Does this treatment "bleach out" any of the other colors on the car? I want to try this with a white Tyco Corvette with a red stripe and number. I'm worried as to whether this will not only un-yellow the white parts of the body, but may fade the red stripe.

So I guess the question is whether this treatment causes a bleaching effect (which would whiten whites and fade other colors) or whether it actually releases whatever agent got absorbed from UV rays.

Thanks...Joe


----------



## bobwoodly

*Did not affect Aurora tJet/AFX paint*

Joe,

I've used it on colored and painted Aurora cars (tjet and AFX) and it did not affect the paint after several days in the solution. Have not tried Tyco but in general Tyco paint seems more fragile so you might want to try a Tyco junk body (of any color) to see what effect it has. It only seems to affect the plastic itself, had not changed glass - I'd remove chrome just to be safe.

Tom


----------



## Ligier Runner

Impressed is an understatement. I've got an AFX Mercury stock car that is in need of this trick. Woo Hoo!


----------



## grungerockjeepe

Whoa. I have a Tomy A/P corvette in white/yellow/black that is badly yellowed. Im definitely gonna give this a try.


----------



## roadrner

Just remember to post berfore and after pix of your candidiates for cleaning. I still can't believe the difference in Tom's pic.  

Thanks all! :thumbsup::thumbsup: rr


----------



## grungerockjeepe

My vette has been soaking for 2 days in a small Gladware tub, and I havent noticed any HUGE difference. 

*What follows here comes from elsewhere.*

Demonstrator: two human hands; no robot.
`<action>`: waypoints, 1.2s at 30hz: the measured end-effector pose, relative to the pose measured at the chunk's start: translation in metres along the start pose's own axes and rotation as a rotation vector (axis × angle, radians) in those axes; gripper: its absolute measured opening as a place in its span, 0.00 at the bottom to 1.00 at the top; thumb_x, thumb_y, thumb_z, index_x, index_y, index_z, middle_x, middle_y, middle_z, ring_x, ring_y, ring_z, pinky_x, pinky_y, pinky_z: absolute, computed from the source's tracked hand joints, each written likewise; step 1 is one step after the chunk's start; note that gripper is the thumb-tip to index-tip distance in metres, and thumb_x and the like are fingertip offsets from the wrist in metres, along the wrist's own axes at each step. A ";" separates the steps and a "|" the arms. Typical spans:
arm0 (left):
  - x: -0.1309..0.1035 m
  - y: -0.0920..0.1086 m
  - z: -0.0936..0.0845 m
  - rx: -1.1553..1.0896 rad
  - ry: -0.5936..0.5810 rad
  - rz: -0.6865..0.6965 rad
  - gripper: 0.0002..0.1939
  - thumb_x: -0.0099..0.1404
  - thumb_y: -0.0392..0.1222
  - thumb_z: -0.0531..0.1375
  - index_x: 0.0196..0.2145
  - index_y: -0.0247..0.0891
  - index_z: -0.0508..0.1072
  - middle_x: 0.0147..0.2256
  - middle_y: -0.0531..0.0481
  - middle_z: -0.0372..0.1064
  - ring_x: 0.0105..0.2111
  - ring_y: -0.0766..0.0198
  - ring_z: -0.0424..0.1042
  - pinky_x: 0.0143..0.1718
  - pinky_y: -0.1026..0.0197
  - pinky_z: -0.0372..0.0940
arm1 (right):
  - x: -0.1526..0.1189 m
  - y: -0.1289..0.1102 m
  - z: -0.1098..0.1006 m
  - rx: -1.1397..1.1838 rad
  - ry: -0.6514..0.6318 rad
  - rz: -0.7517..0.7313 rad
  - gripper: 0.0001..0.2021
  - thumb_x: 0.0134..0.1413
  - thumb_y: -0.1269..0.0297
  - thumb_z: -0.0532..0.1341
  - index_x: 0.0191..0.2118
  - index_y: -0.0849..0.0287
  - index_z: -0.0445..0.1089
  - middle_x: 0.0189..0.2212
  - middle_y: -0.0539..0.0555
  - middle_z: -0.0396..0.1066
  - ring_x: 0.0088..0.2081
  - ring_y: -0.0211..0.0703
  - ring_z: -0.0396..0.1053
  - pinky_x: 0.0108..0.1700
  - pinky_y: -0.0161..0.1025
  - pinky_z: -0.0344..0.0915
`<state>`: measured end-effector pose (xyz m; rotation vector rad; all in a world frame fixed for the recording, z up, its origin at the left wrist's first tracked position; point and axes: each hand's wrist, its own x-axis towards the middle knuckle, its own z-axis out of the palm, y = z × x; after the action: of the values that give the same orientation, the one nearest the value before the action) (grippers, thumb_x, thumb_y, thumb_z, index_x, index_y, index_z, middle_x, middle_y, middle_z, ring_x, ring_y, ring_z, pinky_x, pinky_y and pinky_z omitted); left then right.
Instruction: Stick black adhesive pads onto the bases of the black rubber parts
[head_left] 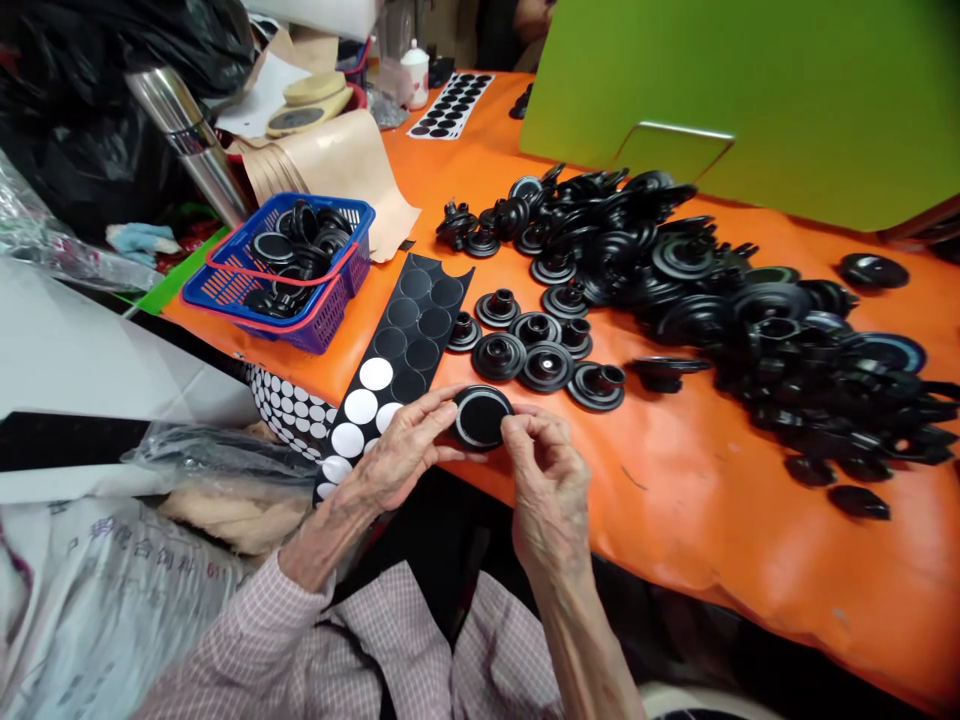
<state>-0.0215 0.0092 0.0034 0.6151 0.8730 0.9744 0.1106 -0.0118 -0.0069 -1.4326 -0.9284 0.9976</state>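
Note:
Between my two hands, just over the table's front edge, is a round black plastic knob-like disc point(482, 418) with its flat face up and a pale ring around the rim. My left hand point(409, 445) is closed on its left side, thumb on the edge. At the right edge, the thumb and fingers of my right hand point(547, 465) are pinched on the disc's rim. A black sticker sheet point(411, 320) lies to the left; white circles show on its near part. Several similar black discs point(499, 355) stand stem-up just beyond my hands.
A large heap of black discs point(697, 290) covers the right of the orange table point(675, 510). At the left is a blue and purple basket point(345, 285) of discs. A steel flask point(187, 140) leans behind it. A green board point(750, 90) stands at the back.

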 end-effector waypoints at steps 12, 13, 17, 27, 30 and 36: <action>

I have it sealed with the lid on, which is blue. Wonder if I should leave it open? I also noticed that it keeps getting covered in bubbles, causing it to float, so Im using poster putty to weight it down.


----------



## slotcarman12078

I believe the UV light is needed Grunge.. This is similar to the method some dentists use to whiten teeth.


----------



## Ligier Runner

I goofed. I forgot to take a "before" pic. Regardless, it did work! I'm so impressed by this cheap and super easy fix. It made a very noticeable difference after just 3 days. I did notice during days when it was sunny it would start to bubble. I too had to weigh down the body or it would float. Wow. SO cool! I'm almost sad I don't have any other bodies in need of this treatment.


----------



## bobwoodly

*Does need UV*

I tried it for a short time in the dark before getting the heads-up that you need sunlight (nothing happened in the dark). You may want to use a clear container. All I can say is it's worked so far for me but as I think Bill said you have to know the source of the "yellow", maybe it is something other than sun damage.

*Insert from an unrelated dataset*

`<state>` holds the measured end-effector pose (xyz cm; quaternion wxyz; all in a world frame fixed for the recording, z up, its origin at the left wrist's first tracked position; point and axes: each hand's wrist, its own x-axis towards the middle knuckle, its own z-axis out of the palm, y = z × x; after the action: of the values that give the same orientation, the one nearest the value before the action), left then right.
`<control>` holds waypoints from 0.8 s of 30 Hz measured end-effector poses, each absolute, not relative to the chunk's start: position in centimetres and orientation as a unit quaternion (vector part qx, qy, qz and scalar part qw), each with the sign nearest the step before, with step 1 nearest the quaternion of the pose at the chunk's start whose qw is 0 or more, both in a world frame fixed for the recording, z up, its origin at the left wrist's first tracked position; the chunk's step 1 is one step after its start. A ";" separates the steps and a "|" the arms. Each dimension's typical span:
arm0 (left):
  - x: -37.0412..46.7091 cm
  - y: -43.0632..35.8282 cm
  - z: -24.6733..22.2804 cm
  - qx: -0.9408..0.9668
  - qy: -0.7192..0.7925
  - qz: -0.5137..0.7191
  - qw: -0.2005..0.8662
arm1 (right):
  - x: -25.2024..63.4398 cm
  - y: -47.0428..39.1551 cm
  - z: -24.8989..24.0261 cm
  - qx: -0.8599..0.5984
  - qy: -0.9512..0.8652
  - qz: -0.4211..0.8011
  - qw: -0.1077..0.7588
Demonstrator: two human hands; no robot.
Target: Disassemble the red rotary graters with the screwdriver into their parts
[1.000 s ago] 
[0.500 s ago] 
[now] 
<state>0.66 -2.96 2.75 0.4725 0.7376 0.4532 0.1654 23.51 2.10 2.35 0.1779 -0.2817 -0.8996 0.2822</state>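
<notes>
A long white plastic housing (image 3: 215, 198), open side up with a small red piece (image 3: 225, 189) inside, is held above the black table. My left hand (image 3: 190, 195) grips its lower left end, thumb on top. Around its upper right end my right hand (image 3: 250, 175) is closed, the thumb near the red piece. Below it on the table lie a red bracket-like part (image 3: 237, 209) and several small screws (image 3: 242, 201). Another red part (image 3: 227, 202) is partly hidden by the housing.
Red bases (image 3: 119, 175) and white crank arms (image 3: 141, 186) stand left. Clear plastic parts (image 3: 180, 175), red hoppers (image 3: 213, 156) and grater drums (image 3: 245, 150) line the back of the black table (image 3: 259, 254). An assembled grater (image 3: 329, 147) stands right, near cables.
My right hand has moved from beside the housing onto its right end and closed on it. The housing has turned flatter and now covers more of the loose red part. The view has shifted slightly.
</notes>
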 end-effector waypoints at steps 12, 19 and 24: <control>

Sometimes it can take up to 5+ days and it may not be noticeable right away.

Tom


----------



## GoodwrenchIntim

I noticed a BIG difference in a DAY on a tyco(sorry no b4 pics) but you do need to leave it in the sun


----------



## videojimmy

I wonder if this will ork on RRR bodies too, they yellow up fairly quick


----------



## wheelszk

4 pages and only 1 picture, interesting.


----------



## videojimmy

I forgot to take the "before" pic.... so posting the "after" pic didn't seem to make much sense


----------



## bobwoodly

*Once it started working..*

Once it worked I stopped taking the before pictures because it was a waste of my time. I've got a AFX Production A Corvette getting whitened as we speak.

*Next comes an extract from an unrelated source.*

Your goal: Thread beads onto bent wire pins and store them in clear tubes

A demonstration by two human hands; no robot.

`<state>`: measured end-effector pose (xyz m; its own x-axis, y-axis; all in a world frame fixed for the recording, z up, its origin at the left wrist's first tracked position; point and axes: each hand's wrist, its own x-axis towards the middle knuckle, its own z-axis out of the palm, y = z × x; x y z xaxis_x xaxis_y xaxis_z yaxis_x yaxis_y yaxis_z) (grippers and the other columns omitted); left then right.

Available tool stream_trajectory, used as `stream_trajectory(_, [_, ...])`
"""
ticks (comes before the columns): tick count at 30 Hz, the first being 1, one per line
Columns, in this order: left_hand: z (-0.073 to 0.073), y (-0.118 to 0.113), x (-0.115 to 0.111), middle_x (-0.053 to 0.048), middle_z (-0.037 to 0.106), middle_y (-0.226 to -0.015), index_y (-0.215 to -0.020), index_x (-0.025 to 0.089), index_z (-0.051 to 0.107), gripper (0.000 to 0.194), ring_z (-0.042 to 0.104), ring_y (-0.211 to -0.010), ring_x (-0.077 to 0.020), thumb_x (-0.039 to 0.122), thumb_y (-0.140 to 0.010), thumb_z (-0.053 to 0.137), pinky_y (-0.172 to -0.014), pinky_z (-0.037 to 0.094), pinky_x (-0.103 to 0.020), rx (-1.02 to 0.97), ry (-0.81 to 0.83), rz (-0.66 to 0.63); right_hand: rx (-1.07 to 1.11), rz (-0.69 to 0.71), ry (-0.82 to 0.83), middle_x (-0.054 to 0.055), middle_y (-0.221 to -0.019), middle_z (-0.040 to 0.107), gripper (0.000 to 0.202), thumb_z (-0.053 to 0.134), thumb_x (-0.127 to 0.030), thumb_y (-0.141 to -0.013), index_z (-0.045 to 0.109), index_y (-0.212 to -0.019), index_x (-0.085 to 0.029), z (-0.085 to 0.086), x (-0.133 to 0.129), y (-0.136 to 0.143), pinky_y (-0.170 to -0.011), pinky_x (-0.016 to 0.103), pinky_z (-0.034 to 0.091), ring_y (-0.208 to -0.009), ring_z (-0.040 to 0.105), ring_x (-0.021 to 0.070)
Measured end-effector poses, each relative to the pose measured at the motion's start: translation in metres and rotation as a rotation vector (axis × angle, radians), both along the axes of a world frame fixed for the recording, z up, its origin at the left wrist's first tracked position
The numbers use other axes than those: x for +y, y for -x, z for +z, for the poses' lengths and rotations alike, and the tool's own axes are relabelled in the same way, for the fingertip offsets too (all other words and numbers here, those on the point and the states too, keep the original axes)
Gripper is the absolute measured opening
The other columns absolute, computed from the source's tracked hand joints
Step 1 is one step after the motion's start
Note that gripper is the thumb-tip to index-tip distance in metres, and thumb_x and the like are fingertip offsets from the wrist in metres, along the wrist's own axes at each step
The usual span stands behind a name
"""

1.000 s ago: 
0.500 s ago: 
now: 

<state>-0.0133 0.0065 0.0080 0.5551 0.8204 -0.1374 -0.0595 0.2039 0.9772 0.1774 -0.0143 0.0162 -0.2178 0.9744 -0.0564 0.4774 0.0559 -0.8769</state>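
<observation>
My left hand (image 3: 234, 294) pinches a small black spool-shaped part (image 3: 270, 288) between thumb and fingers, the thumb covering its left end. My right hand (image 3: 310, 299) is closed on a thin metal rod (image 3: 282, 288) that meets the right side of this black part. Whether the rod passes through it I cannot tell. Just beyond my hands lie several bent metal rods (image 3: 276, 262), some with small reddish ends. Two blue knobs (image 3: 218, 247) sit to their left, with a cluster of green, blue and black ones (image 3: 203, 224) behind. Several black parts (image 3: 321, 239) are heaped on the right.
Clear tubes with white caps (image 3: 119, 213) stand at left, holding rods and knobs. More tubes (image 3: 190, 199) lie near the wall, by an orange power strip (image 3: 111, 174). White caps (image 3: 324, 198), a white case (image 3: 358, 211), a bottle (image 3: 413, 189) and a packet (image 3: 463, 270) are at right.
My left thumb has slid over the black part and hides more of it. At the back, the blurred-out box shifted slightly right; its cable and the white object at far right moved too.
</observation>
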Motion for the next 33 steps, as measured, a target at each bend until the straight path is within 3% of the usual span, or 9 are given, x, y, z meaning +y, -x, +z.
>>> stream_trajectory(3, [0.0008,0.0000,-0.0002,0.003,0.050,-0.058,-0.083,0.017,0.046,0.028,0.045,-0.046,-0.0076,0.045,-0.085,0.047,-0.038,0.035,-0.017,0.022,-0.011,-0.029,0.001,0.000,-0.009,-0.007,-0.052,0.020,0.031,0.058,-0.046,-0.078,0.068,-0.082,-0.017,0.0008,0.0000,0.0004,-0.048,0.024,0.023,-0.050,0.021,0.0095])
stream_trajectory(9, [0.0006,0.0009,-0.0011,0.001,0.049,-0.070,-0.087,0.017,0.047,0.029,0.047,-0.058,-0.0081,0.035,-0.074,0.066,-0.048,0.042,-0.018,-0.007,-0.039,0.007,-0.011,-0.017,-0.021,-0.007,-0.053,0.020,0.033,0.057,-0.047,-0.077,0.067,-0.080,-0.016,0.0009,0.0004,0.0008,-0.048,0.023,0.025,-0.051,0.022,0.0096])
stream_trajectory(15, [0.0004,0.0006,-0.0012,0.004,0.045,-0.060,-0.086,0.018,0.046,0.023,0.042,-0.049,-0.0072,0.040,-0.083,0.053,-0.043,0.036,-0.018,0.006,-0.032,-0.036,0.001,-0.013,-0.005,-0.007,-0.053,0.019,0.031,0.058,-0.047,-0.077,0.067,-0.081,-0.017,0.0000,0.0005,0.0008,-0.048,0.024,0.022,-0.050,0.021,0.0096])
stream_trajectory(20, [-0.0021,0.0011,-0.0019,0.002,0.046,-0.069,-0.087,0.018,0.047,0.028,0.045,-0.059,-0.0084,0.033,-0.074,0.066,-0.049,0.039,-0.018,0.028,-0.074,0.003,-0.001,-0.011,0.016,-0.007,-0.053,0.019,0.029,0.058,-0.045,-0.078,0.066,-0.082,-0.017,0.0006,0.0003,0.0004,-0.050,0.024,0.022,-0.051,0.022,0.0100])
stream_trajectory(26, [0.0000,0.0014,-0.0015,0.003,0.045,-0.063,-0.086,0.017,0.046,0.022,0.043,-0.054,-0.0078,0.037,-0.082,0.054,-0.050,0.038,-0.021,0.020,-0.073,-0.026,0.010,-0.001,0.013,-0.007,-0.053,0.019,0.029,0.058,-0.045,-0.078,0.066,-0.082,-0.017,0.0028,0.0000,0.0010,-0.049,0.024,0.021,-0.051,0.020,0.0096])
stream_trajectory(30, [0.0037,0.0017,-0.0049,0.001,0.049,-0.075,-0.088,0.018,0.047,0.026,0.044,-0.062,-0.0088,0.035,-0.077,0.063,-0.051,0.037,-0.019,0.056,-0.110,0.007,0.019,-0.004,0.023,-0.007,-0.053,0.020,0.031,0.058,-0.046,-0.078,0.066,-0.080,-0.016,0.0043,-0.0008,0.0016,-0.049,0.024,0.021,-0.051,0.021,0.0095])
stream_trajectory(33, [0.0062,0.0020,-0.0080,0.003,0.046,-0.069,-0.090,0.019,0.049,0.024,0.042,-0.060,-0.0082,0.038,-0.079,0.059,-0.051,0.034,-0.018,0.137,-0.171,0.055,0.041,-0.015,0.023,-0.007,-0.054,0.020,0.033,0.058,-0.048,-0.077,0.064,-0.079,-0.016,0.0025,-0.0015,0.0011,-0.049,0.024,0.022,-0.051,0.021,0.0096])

If you google the topic you should come across a post from a guy with transformers who has a bunch of amazing before and after pics.


----------



## GoodwrenchIntim

here is a before pic, its been soaking 2 days an will post a pic of it later


----------



## GoodwrenchIntim

after 2 days


----------



## resinmonger

OOOHHHH! Was all yeller but now it's all sparkly! The stuff works.


----------



## GoodwrenchIntim

resinmonger said:


> OOOHHHH! Was all yeller but now it's all sparkly! The stuff works.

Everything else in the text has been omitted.